• Source data:
·····

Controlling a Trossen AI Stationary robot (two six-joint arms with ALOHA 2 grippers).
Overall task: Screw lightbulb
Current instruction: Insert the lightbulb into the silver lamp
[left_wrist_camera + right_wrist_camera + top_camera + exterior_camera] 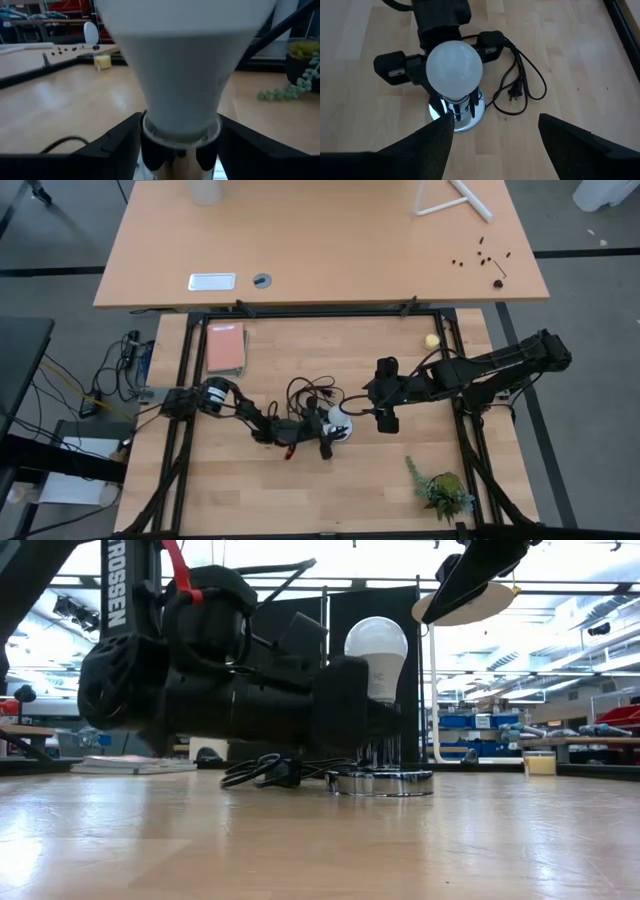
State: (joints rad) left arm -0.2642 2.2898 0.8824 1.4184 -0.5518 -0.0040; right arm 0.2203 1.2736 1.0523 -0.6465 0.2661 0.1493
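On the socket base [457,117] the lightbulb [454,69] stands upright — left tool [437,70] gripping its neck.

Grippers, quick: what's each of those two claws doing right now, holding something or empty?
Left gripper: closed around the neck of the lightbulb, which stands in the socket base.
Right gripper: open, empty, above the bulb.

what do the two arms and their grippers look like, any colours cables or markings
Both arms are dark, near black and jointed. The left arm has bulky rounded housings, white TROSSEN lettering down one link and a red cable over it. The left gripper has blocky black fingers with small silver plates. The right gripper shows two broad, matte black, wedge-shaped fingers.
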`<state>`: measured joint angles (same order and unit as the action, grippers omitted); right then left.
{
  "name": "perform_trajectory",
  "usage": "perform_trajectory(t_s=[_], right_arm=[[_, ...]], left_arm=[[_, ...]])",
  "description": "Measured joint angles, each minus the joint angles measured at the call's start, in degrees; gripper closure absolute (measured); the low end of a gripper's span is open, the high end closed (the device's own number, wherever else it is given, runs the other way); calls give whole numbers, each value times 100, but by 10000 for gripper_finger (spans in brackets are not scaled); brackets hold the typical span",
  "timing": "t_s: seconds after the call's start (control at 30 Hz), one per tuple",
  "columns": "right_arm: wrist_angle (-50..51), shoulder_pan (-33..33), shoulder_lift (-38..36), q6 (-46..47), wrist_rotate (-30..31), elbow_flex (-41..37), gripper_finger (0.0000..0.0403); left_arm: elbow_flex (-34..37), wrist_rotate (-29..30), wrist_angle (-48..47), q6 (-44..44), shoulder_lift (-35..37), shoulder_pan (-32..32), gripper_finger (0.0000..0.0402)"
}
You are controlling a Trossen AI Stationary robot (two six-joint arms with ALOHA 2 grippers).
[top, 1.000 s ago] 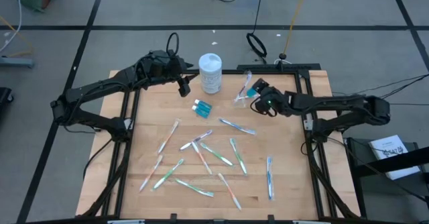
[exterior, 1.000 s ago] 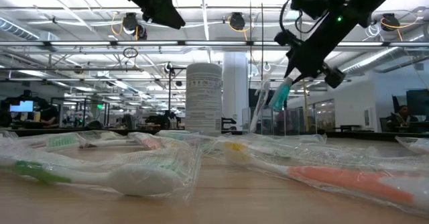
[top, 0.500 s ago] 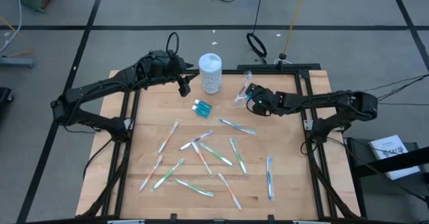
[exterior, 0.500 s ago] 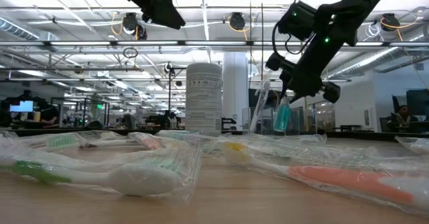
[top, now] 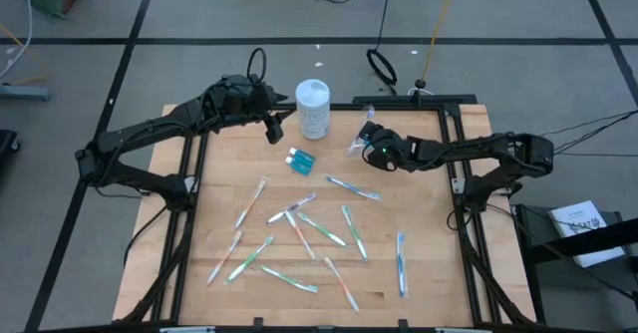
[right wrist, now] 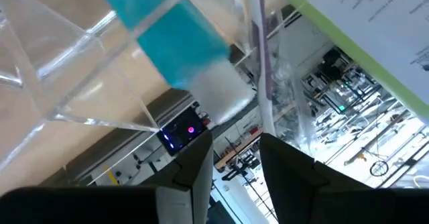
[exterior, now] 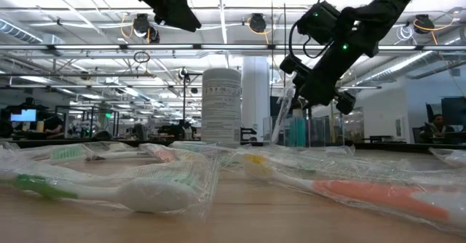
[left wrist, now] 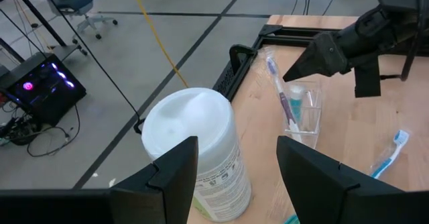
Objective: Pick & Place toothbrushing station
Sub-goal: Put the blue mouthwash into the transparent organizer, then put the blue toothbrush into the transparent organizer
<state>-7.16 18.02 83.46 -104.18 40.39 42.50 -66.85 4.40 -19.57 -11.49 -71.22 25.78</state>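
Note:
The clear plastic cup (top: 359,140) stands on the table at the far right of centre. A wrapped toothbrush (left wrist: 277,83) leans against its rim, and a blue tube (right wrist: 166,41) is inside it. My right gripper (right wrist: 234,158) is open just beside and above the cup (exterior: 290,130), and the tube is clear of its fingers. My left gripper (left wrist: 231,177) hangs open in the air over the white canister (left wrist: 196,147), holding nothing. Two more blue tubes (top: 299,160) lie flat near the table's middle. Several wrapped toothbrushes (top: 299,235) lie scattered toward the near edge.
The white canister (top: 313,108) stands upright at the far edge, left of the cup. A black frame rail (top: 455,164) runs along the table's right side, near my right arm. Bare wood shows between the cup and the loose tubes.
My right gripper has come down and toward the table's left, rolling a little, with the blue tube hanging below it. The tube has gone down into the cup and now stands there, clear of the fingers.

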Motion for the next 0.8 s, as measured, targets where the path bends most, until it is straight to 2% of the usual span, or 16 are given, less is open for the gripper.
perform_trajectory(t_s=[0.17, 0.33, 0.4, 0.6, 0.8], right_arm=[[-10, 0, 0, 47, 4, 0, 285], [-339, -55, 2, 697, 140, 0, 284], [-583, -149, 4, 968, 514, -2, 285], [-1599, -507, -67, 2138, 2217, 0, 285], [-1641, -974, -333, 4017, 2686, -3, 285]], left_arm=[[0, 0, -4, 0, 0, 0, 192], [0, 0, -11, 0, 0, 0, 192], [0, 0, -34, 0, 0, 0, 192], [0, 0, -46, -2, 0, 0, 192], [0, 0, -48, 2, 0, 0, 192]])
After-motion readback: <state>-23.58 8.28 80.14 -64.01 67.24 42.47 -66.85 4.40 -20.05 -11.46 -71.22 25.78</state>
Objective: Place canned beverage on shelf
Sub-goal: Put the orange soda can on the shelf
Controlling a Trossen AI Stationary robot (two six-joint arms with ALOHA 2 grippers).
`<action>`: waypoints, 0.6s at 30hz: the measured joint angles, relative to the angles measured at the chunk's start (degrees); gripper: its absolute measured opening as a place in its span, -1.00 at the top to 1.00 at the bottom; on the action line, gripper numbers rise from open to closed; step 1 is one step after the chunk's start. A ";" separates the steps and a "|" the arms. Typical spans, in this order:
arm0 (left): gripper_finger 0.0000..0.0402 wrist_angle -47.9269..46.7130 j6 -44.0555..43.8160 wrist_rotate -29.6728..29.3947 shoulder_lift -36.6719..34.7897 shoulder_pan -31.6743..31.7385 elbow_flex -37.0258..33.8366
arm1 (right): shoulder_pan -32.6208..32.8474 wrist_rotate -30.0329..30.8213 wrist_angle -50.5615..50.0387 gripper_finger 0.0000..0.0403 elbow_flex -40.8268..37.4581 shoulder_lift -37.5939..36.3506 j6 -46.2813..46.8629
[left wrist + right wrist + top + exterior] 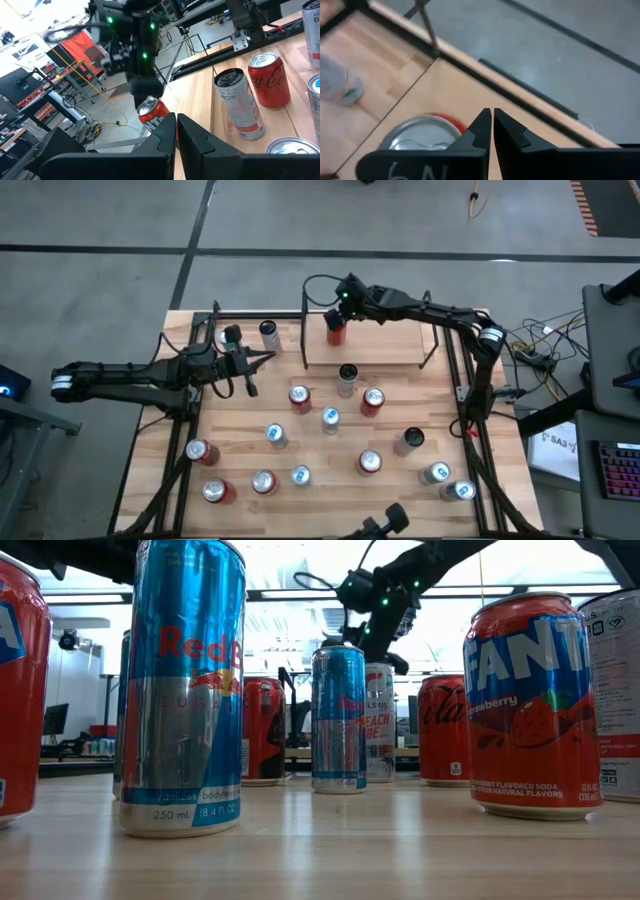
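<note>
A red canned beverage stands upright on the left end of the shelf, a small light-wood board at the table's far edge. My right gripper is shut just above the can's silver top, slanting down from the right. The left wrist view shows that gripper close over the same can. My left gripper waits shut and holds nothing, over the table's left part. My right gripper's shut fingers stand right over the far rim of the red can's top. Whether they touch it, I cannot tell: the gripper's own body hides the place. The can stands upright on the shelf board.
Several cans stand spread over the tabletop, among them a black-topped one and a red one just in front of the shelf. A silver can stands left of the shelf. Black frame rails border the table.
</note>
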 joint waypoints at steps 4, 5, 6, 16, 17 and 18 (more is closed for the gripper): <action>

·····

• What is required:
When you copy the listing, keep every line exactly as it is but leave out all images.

• Exercise response:
Controlling a Trossen AI Stationary robot (two six-joint arms with ALOHA 2 grippers).
Overall task: Screw lightbulb
Current instruction: Insert the lightbulb into the silver lamp
[left_wrist_camera + right_wrist_camera + top_camera + exterior_camera] 
State: (joints rad) left arm -0.2642 2.2898 0.8824 1.4184 -0.5518 -0.0040; right arm 0.2203 1.2736 1.0523 -0.6465 0.2661 0.1493
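On the socket base [457,117] the lightbulb [454,69] stands upright — left tool [437,70] gripping its neck.

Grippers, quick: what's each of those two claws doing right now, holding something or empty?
Left gripper: closed around the neck of the lightbulb, which stands in the socket base.
Right gripper: open, empty, above the bulb.

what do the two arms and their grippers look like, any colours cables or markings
Both arms are dark, near black and jointed. The left arm has bulky rounded housings, white TROSSEN lettering down one link and a red cable over it. The left gripper has blocky black fingers with small silver plates. The right gripper shows two broad, matte black, wedge-shaped fingers.
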`<state>`: measured joint angles (same order and unit as the action, grippers omitted); right then left.
{
  "name": "perform_trajectory",
  "usage": "perform_trajectory(t_s=[_], right_arm=[[_, ...]], left_arm=[[_, ...]])",
  "description": "Measured joint angles, each minus the joint angles measured at the call's start, in degrees; gripper closure absolute (measured); the low end of a gripper's span is open, the high end closed (the device's own number, wherever else it is given, runs the other way); calls give whole numbers, each value times 100, but by 10000 for gripper_finger (spans in brackets are not scaled); brackets hold the typical span",
  "timing": "t_s: seconds after the call's start (control at 30 Hz), one per tuple",
  "columns": "right_arm: wrist_angle (-50..51), shoulder_pan (-33..33), shoulder_lift (-38..36), q6 (-46..47), wrist_rotate (-30..31), elbow_flex (-41..37), gripper_finger (0.0000..0.0403); left_arm: elbow_flex (-34..37), wrist_rotate (-29..30), wrist_angle (-48..47), q6 (-44..44), shoulder_lift (-35..37), shoulder_pan (-32..32), gripper_finger (0.0000..0.0402)"
}
You are controlling a Trossen AI Stationary robot (two six-joint arms with ALOHA 2 grippers).
[top, 1.000 s ago] 
[exterior, 1.000 s ago] 
[top, 0.500 s ago] 
[exterior, 0.500 s ago] 
[top, now] 
[right wrist, now] 
[exterior, now] 
[left wrist, now] 
Objective: Pick & Place toothbrushing station
Sub-goal: Put the blue mouthwash into the transparent organizer, then put the blue toothbrush into the transparent organizer
<state>-7.16 18.02 83.46 -104.18 40.39 42.50 -66.85 4.40 -19.57 -11.49 -71.22 25.78</state>
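Note:
The clear plastic cup (top: 359,140) stands on the table at the far right of centre. A wrapped toothbrush (left wrist: 277,83) leans against its rim, and a blue tube (right wrist: 166,41) is inside it. My right gripper (right wrist: 234,158) is open just beside and above the cup (exterior: 290,130), and the tube is clear of its fingers. My left gripper (left wrist: 231,177) hangs open in the air over the white canister (left wrist: 196,147), holding nothing. Two more blue tubes (top: 299,160) lie flat near the table's middle. Several wrapped toothbrushes (top: 299,235) lie scattered toward the near edge.
The white canister (top: 313,108) stands upright at the far edge, left of the cup. A black frame rail (top: 455,164) runs along the table's right side, near my right arm. Bare wood shows between the cup and the loose tubes.
My right gripper has come down and toward the table's left, rolling a little, with the blue tube hanging below it. The tube has gone down into the cup and now stands there, clear of the fingers.
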
Motion for the next 0.8 s, as measured, targets where the path bends most, until it is straight to 2% of the usual span, or 16 are given, less is open for the gripper.
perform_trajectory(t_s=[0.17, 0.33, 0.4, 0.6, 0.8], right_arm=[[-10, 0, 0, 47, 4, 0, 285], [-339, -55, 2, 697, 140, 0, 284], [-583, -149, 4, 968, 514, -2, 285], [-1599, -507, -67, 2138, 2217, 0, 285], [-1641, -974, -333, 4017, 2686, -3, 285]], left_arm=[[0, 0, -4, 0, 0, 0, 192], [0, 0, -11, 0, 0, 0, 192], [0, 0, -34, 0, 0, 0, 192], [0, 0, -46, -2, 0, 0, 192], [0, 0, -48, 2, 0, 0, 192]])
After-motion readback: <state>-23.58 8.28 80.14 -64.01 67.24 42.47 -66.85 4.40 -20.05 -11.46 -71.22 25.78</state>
Objective: Place canned beverage on shelf
Sub-goal: Put the orange soda can on the shelf
Controlling a Trossen AI Stationary robot (two six-joint arms with ALOHA 2 grippers).
`<action>`: waypoints, 0.6s at 30hz: the measured joint angles, relative to the angles measured at the chunk's start (degrees); gripper: its absolute measured opening as a place in its span, -1.00 at the top to 1.00 at the bottom; on the action line, gripper numbers rise from open to closed; step 1 is one step after the chunk's start. A ";" separates the steps and a "|" the arms. Typical spans, in this order:
arm0 (left): gripper_finger 0.0000..0.0402 wrist_angle -47.9269..46.7130 j6 -44.0555..43.8160 wrist_rotate -29.6728..29.3947 shoulder_lift -36.6719..34.7897 shoulder_pan -31.6743..31.7385 elbow_flex -37.0258..33.8366
arm1 (right): shoulder_pan -32.6208..32.8474 wrist_rotate -30.0329..30.8213 wrist_angle -50.5615..50.0387 gripper_finger 0.0000..0.0403 elbow_flex -40.8268..37.4581 shoulder_lift -37.5939..36.3506 j6 -46.2813..46.8629
[left wrist + right wrist + top + exterior] 
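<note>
A red canned beverage stands upright on the left end of the shelf, a small light-wood board at the table's far edge. My right gripper is shut just above the can's silver top, slanting down from the right. The left wrist view shows that gripper close over the same can. My left gripper waits shut and holds nothing, over the table's left part. My right gripper's shut fingers stand right over the far rim of the red can's top. Whether they touch it, I cannot tell: the gripper's own body hides the place. The can stands upright on the shelf board.
Several cans stand spread over the tabletop, among them a black-topped one and a red one just in front of the shelf. A silver can stands left of the shelf. Black frame rails border the table.
</note>
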 joint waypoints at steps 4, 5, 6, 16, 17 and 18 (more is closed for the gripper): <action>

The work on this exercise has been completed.